The Sabian book is called Kanza Rama, which is said to transmit the sayings of the ancient Prophets of Seth, Abraham and others lost to time. There is a surviving group in Iraq which call themselves “Mandaean-Sabeans” and they have adopted the teachings regarding baptism from John the Baptist, the forerunner of the Christian religion, in which they see baptism in playing a major role in purifying the soul.
It is interesting that the Bible does not identify John the Baptist as being Jewish but says that he followed what we identify with many ancient Sabian practices in his living close to nature in the wild. Some also feel that he should be identified with the Essenes sect and the first chapter of the Gospel of St. Luke has the lengthy account of John's birth to the Priest Zacharias and Elisabeth, a cousin of the Virgin Mary. It is difficult to tell how much of the original teachings of Sabians remain because the religion is ancient and has now interacted with so many other religions.

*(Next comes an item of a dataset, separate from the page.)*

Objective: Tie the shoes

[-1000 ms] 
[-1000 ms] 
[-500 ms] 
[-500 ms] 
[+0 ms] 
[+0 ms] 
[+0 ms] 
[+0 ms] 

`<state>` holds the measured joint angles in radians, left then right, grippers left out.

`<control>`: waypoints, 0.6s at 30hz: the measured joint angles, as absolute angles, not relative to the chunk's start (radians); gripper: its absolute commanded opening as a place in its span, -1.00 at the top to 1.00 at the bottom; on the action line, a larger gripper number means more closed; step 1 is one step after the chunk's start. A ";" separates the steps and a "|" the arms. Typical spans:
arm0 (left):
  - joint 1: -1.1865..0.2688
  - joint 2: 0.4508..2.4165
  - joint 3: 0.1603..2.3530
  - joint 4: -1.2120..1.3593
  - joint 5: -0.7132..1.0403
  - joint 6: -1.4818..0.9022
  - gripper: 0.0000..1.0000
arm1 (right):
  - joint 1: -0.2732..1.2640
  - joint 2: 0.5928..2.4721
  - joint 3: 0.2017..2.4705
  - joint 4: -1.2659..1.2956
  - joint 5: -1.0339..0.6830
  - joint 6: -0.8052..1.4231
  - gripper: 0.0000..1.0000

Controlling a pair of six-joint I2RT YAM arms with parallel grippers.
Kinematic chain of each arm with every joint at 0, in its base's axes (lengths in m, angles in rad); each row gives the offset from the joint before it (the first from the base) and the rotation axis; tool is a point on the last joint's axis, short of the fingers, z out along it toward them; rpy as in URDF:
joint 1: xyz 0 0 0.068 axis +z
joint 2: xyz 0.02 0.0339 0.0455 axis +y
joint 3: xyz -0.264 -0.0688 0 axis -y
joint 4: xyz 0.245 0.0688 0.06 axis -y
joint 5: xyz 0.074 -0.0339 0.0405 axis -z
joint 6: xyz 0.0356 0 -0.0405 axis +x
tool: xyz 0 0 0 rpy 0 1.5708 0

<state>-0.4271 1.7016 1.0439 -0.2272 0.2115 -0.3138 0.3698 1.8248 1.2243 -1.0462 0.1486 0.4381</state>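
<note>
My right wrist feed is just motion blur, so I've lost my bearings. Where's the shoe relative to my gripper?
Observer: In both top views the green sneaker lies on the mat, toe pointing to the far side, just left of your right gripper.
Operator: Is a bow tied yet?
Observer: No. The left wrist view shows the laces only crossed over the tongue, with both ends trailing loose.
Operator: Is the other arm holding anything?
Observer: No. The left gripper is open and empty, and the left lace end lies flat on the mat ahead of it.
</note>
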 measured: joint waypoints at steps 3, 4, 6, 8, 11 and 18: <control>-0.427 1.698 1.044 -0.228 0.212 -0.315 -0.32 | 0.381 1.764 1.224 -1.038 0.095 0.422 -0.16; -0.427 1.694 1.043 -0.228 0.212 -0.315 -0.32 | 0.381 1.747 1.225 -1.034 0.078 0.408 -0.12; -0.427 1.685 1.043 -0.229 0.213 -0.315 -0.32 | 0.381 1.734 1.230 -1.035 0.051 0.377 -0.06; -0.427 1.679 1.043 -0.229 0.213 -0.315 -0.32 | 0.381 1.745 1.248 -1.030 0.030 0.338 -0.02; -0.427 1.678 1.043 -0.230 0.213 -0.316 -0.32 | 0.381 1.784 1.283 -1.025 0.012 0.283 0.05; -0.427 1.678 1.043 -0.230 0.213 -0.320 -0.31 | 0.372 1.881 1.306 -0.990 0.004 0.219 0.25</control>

This etymology suggests that the Mandaeans may well be the only sect surviving from antiquity to identify themselves explicitly as Gnostics. Certainly, the Mandaean religion shares much with the ensemble of sects labeled as Gnostic, which date to the 1st century AD and the following centuries. There are, however, crucial differences, particularly in the realm of the behavioral ethics of the laity.